La littérature québécoise reste un paradoxe

Réjean Beaudoin

Confirmée depuis plus de cinquante ans dans son existence auparavant douteuse, la littérature québécoise n’en finit pas de se fractionner du même souffle qu’elle entend s’affirmer, si bien que, pour s’accomplir, elle semble en même temps se garder de l’oser. tout se passe comme dans une gare où l’on n’entre qu’avec le réflexe d’en sortir aussi vite.

J’appelle souvent de mes vœux d’autres livres que ceux qui paraissent en grand nombre. Je rêve de ce qui manque à mes lectures, comme si cet éclairage inédit m’était aussi sensible en son absence que puissant dans la hantise qu’il ne cesse d’élargir en moi. Les dernières décennies débordent de bons écrits, mais je me suis sur-pris plus d’une fois à songer que la plénitude pressentie se dérobe à mesure que la qualité moyenne augmente.

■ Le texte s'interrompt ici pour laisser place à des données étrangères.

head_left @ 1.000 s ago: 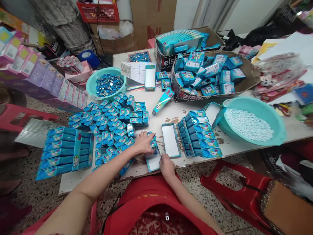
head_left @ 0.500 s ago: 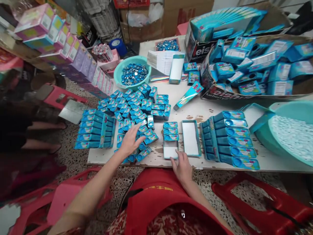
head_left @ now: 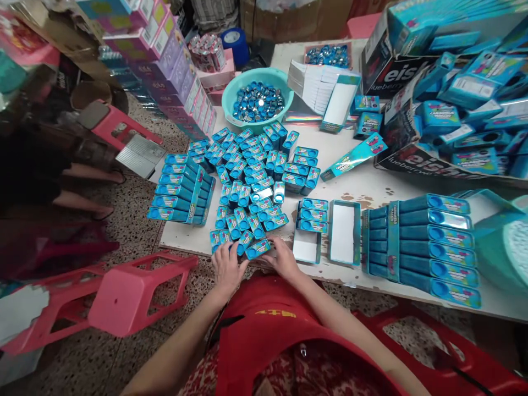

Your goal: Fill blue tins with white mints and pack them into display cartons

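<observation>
Many small blue candy boxes (head_left: 252, 223) with printed tops and a round recess stand packed together on the table. My left hand (head_left: 228, 269) is at the near edge of this group, fingers spread against the nearest boxes, thumb apart. My right hand (head_left: 285, 261) has its thumb and fingers around the right end of a slightly turned candy box (head_left: 258, 249) at the front. Right of it lies a shallow blue tray (head_left: 307, 246) with three candy boxes (head_left: 313, 214) in its far part and its white bottom showing nearer me. A second blue tray (head_left: 345, 234) shows only its white inside.
Banded rows of boxes stand left (head_left: 177, 190) and right (head_left: 433, 247). Behind are a turquoise bowl (head_left: 231, 93) of blue-and-silver pieces and a carton (head_left: 396, 132) of blue packages. A pink stool (head_left: 124, 300) stands at the left. Another person's legs (head_left: 84, 190) show beyond it.
My left hand has come back from above the boxes to their near edge. My right hand has left the tray and moved left to a front box. The view has shifted.
</observation>
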Motion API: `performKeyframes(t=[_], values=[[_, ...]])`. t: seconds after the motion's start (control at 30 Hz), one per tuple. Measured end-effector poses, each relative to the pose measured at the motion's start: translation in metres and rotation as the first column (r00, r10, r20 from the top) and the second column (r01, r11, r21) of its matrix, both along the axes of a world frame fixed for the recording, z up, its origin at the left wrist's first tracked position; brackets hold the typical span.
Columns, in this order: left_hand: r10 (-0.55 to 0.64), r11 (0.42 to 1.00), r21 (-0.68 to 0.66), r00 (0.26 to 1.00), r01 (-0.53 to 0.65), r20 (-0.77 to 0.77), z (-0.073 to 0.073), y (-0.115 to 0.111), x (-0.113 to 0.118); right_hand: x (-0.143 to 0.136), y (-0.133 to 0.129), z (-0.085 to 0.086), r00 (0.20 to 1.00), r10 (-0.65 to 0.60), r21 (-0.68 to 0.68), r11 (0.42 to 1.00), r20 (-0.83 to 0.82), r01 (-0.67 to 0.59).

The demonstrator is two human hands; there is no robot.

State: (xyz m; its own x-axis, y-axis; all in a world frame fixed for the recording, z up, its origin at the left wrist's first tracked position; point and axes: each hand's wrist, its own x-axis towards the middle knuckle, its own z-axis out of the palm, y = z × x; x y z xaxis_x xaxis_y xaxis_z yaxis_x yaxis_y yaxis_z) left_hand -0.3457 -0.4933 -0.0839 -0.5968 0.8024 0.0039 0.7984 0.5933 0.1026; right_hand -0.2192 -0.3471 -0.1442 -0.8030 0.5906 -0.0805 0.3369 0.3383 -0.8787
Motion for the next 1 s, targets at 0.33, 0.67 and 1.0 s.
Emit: performKeyframes(t=[0.33, 0.67, 1.0], values=[[-0.055, 0.995, -0.085, 0.998, 0.053, -0.019, 0.0, 0.02, 0.015, -0.008, -0.003, 0.01, 0.994, 0.104, 0.131, 0.986, 0.024, -0.106], [-0.264, 0.962, -0.062, 0.964, 0.265, 0.018, -0.016, 0.011, 0.019, -0.021, 0.059, 0.038, 0.945, -0.083, 0.639, 0.755, 0.317, -0.149], [-0.723, 0.682, 0.022, 0.67, 0.731, 0.167, -0.023, 0.037, 0.007, 0.002, 0.06, 0.051, 0.911, 0.118, 0.564, 0.751, 0.396, -0.343]])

Ce n’est pas très clair, je le crains. On est loin, c’est certain, de l’époque où il faisait presque bon interroger la possibilité même de cette littérature en projet, comme le faisait Jules Fournier, un demi-siècle après Octave Crémazie. On a le doute moins virulent depuis la Révolution tranquille. Ce crédit a aussi ses limites.